> [Activity]
For the entries below, print exactly the lines between the line holding "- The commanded" and the line holding "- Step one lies", inclusive, and nothing else.
--- Data to use Enclosed Below ---
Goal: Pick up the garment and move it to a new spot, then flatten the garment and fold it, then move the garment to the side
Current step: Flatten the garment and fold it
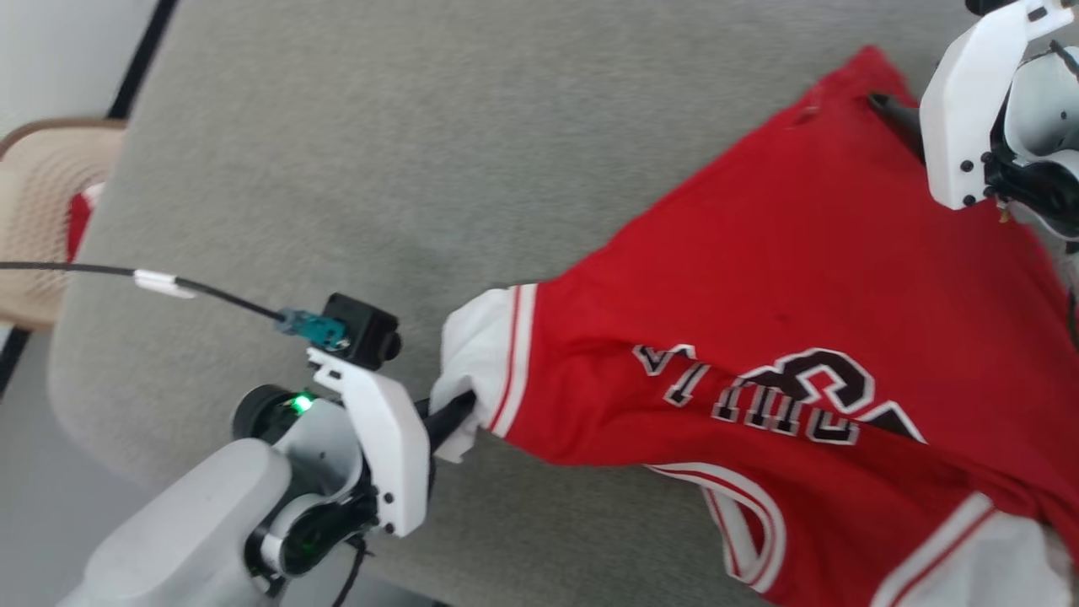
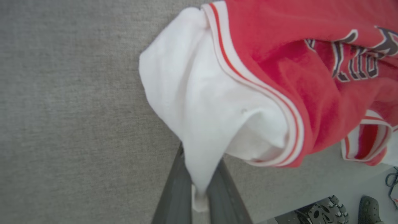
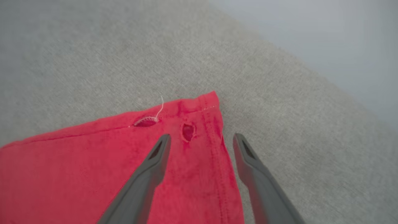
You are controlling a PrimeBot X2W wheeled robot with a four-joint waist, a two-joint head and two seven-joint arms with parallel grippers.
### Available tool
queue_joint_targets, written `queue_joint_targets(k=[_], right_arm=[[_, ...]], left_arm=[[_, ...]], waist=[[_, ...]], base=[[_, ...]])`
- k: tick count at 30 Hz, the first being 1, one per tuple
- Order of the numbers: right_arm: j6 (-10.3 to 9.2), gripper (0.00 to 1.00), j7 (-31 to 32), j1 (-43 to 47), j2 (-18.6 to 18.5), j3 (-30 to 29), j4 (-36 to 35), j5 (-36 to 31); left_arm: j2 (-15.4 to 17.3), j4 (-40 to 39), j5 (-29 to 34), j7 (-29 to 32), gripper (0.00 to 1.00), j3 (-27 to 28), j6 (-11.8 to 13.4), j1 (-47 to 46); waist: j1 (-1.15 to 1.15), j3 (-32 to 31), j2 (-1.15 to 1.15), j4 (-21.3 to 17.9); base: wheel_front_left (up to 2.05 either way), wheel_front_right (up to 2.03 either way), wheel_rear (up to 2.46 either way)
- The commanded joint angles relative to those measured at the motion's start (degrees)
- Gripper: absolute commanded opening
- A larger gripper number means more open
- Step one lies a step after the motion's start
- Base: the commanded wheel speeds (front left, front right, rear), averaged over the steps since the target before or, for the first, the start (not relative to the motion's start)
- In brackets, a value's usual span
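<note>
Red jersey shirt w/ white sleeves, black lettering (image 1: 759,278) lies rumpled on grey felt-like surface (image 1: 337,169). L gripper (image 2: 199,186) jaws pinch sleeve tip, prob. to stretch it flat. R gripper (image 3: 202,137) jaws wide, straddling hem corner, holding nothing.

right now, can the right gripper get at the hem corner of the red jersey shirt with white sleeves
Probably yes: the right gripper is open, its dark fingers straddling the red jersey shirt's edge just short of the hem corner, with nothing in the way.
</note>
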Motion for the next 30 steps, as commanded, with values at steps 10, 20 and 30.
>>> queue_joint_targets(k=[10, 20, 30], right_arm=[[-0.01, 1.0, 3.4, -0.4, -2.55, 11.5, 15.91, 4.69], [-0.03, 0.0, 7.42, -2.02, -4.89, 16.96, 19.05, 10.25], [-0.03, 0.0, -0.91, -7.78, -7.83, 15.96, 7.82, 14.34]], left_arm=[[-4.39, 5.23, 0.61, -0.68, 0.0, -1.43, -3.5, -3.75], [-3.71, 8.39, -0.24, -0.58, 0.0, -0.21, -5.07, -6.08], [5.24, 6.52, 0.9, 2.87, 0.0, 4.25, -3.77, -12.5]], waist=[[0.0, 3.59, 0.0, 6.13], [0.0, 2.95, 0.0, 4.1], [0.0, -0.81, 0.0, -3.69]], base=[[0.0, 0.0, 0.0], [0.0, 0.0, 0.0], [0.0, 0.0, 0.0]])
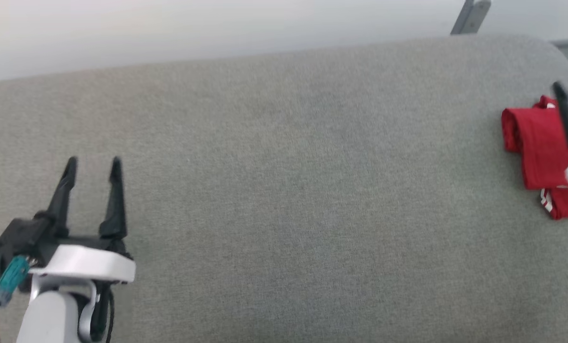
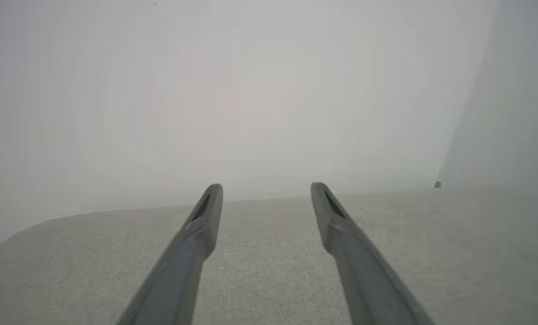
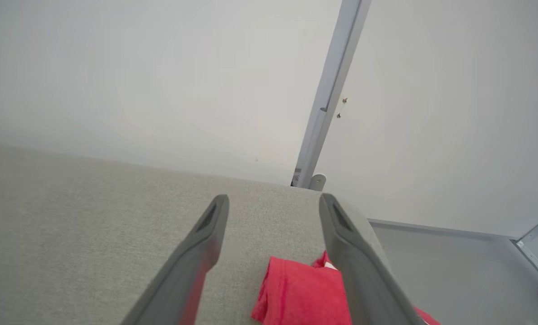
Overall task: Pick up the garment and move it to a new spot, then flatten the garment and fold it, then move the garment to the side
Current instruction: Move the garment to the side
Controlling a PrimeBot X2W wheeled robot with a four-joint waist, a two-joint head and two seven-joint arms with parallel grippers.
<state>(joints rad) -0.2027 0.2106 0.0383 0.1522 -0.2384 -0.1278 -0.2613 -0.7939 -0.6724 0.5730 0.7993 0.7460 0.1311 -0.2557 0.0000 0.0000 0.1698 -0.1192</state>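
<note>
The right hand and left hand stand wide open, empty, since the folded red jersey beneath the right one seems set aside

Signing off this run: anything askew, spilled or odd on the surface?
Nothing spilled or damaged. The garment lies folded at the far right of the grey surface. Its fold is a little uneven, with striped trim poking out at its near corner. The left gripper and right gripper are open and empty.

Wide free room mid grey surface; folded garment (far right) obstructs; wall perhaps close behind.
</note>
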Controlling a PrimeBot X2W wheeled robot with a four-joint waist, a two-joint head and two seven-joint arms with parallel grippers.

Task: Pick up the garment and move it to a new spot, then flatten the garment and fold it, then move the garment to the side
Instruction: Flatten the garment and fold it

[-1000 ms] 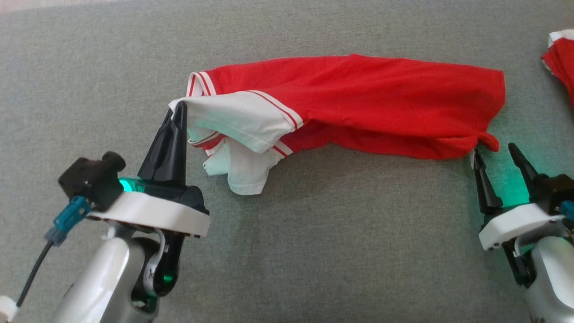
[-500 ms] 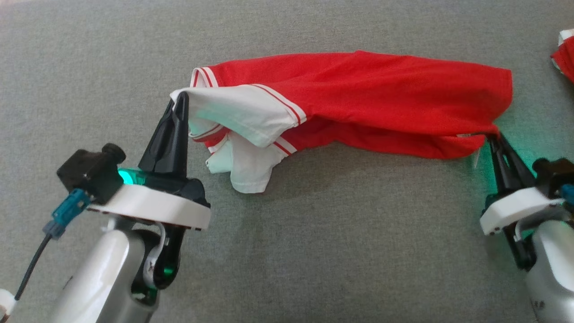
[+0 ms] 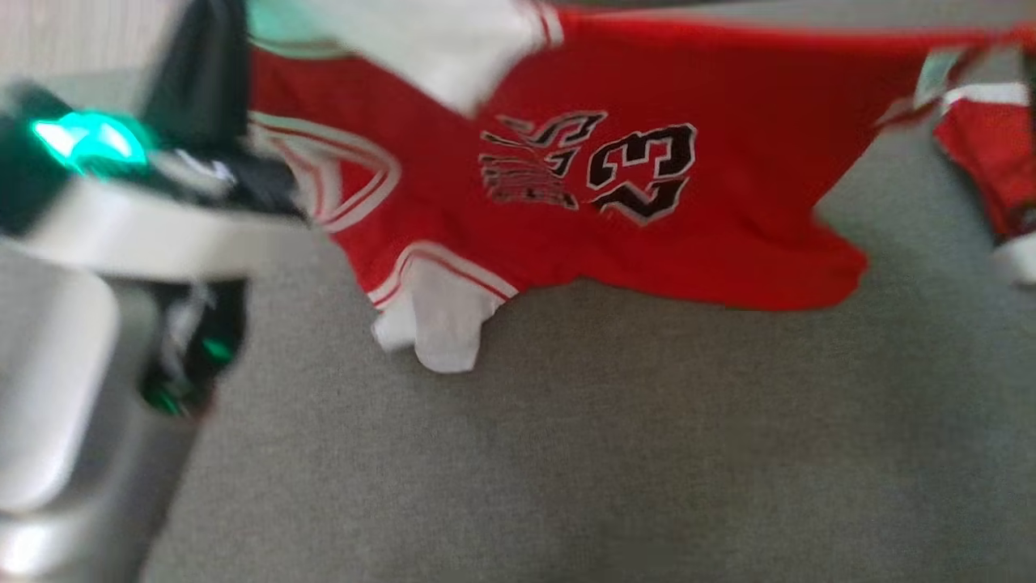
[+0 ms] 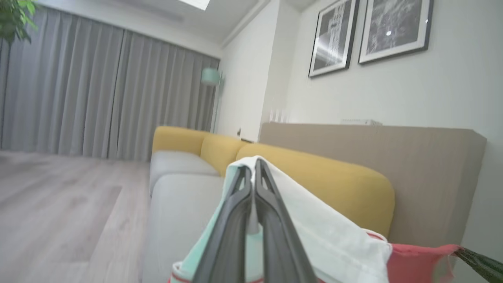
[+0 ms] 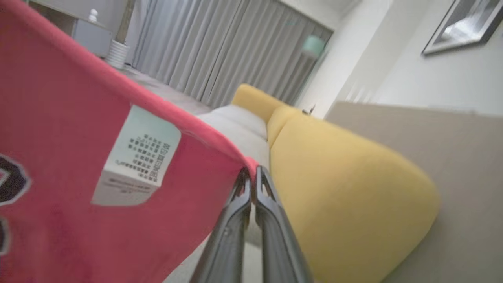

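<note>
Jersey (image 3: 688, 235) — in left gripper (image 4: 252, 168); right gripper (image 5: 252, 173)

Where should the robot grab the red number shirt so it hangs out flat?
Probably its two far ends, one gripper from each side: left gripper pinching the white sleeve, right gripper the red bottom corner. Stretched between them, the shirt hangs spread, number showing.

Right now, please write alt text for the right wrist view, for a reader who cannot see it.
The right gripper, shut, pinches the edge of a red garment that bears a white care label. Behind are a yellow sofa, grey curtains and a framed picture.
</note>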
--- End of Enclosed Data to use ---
> [Response box]
- The commanded joint angles relative to those measured at the motion's start (degrees)
- Gripper: absolute commanded opening
- A larger gripper number means more open
- Step one lies a step after the motion's start

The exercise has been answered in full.